Choisir le bon statut : micro, EI ou société#
La micro-entreprise peut convenir au démarrage si l'activité est simple, les charges limitées et les contrats peu risqués. Elle devient moins adaptée lorsque les dépenses de production augmentent, que le créateur travaille avec une équipe, que les contrats comportent des clauses lourdes ou que la marque personnelle génère plusieurs lignes de revenus.
| Situation | Structure à étudier | Pourquoi |
|---|---|---|
| Début d'activité | Micro ou entreprise individuelle | Simplicité administrative |
| Charges de production élevées | Régime réel ou société | Déduction des charges réelles |
| Agence, équipe, assistants | Société | Contrats, paie, responsabilité |
| Droits d'image importants | Société à structurer | Clauses, licences, protection |
| Vente de produits | Société ou régime réel | TVA, stock, marketplaces |
Notre analyse d'expert-comptable : le statut doit suivre le modèle économique. Un créateur qui vend du contenu, des produits, de l'affiliation et des droits d'image n'a plus le même besoin qu'une activité de publication occasionnelle.

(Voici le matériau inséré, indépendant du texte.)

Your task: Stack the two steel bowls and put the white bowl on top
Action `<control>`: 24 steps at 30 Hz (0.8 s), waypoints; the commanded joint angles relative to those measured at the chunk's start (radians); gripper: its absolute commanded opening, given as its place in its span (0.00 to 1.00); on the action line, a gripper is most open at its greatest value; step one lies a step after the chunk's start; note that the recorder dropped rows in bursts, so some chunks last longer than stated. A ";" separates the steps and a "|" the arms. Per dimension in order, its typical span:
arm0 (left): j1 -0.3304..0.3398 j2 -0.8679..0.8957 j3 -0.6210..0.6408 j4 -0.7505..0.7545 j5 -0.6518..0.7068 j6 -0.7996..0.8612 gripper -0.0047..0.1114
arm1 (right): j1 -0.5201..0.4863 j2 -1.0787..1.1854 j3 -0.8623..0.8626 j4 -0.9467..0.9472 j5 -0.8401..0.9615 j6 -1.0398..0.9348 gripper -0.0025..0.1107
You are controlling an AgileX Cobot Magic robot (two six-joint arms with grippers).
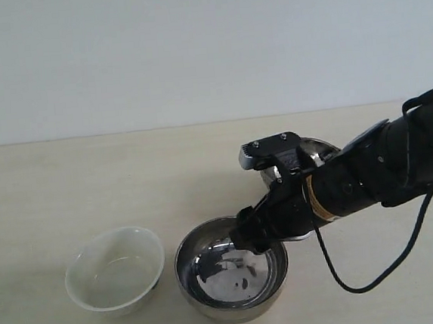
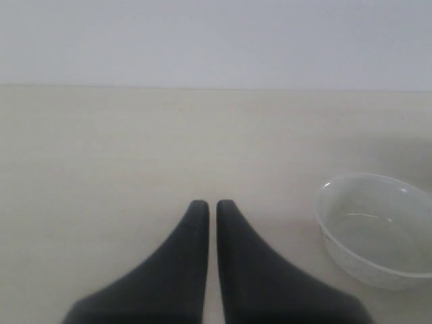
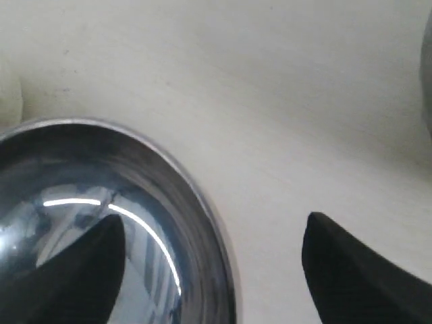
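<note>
One steel bowl (image 1: 230, 269) sits at the front middle of the table. My right gripper (image 1: 254, 233) is open and straddles its far-right rim (image 3: 202, 202), one finger (image 3: 81, 270) inside the bowl and the other (image 3: 358, 270) outside. The second steel bowl (image 1: 320, 150) stands behind the right arm, mostly hidden by it. The white bowl (image 1: 116, 270) rests to the left of the front steel bowl, and also shows in the left wrist view (image 2: 378, 229). My left gripper (image 2: 212, 206) is shut and empty, low over bare table left of the white bowl; the exterior view does not show it.
The pale wooden table (image 1: 89, 181) runs back to a plain white wall. A black cable (image 1: 384, 257) loops down from the right arm over the table's right side.
</note>
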State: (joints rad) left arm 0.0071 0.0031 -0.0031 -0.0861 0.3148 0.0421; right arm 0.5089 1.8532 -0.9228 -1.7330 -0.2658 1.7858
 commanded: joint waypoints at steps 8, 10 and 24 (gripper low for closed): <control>-0.005 -0.003 0.003 0.000 -0.008 -0.005 0.07 | 0.000 -0.174 -0.044 0.091 0.521 -0.006 0.60; -0.005 -0.003 0.003 0.000 -0.008 -0.005 0.07 | 0.000 -0.188 -0.044 0.148 0.645 -0.009 0.60; -0.005 -0.003 0.003 0.000 -0.008 -0.005 0.07 | -0.233 0.014 -0.069 0.355 0.388 -0.026 0.60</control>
State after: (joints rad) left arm 0.0071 0.0031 -0.0031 -0.0861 0.3148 0.0421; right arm 0.3062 1.8386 -0.9690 -1.3762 0.1671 1.7510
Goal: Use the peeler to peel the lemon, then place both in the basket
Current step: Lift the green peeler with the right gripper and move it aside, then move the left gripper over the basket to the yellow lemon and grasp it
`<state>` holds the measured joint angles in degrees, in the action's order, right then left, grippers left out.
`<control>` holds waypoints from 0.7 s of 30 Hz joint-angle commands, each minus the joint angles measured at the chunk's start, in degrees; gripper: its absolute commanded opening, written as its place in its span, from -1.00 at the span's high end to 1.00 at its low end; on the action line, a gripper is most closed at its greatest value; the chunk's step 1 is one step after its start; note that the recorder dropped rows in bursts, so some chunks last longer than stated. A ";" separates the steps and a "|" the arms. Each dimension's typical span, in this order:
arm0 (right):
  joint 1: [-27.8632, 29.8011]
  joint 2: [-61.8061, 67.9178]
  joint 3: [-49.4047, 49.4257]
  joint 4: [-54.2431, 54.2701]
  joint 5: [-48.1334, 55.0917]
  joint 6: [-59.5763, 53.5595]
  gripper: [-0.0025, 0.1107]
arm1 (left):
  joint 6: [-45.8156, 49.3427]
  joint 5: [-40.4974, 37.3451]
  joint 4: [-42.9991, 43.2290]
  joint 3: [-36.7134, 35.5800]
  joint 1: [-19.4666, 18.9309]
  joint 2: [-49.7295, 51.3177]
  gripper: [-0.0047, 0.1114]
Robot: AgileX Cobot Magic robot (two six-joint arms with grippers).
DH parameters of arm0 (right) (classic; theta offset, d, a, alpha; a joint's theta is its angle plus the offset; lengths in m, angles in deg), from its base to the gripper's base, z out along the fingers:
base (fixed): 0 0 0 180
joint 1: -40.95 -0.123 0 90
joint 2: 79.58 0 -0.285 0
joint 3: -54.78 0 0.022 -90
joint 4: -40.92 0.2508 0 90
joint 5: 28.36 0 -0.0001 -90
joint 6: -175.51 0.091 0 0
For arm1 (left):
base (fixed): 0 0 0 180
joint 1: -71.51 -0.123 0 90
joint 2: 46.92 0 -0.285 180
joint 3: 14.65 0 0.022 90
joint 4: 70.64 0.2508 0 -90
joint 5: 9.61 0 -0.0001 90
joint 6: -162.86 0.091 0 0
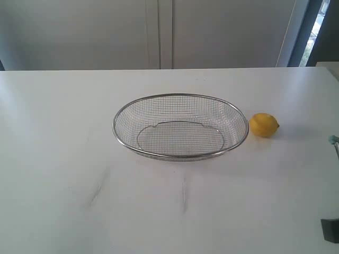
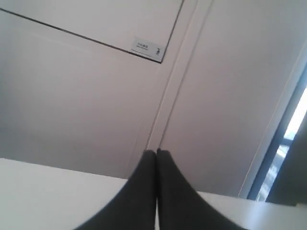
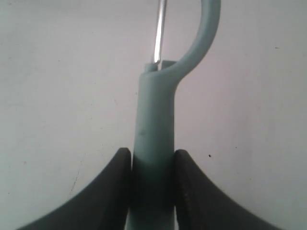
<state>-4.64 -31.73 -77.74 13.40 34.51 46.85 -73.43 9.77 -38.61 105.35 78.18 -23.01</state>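
The wire-mesh basket stands in the middle of the white table. Just right of its rim lies the yellow lemon, with its nub pointing right. My right gripper is shut on the teal handle of the peeler, whose metal blade points away over the bare table. In the exterior view only the peeler's teal tip shows at the right edge, right of the lemon. My left gripper is shut with nothing in it and faces the far wall, off the exterior view.
A dark part of the right arm shows at the lower right corner of the exterior view. Grey cabinet panels stand behind the table's far edge. Faint scuff marks cross the table's front.
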 commanded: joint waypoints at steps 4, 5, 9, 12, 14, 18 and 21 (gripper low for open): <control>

Revenus de plateforme, cachets et partenariats#
Les plateformes versent parfois des revenus publicitaires, abonnements, dons, royalties ou commissions. Les marques versent des partenariats. Les événements peuvent verser des cachets ou prestations. L'erreur consiste à tout classer dans une même ligne de chiffre d'affaires sans conserver les contrats et relevés.
Checklist mensuelle :
- télécharger les relevés de plateformes ;
- rapprocher le brut, les commissions et le net encaissé ;
- classer les partenariats par contrat ;
- suivre les factures émises et réglées ;
- identifier le pays du client ou de la plateforme ;
- vérifier le traitement TVA ;
- isoler les dépenses de production.
Pour les ventes via live shopping ou marketplace, lire TikTok Shop et comptabilité.
Cadeaux, produits gratuits et avantages#
Un produit reçu peut être un simple envoi sans obligation, ou la contrepartie d'une prestation de visibilité. La différence est majeure. Si le créateur s'engage à publier, tester, mentionner ou intégrer le produit dans un contenu sponsorisé, l'avantage doit être documenté et peut avoir un traitement comptable et fiscal.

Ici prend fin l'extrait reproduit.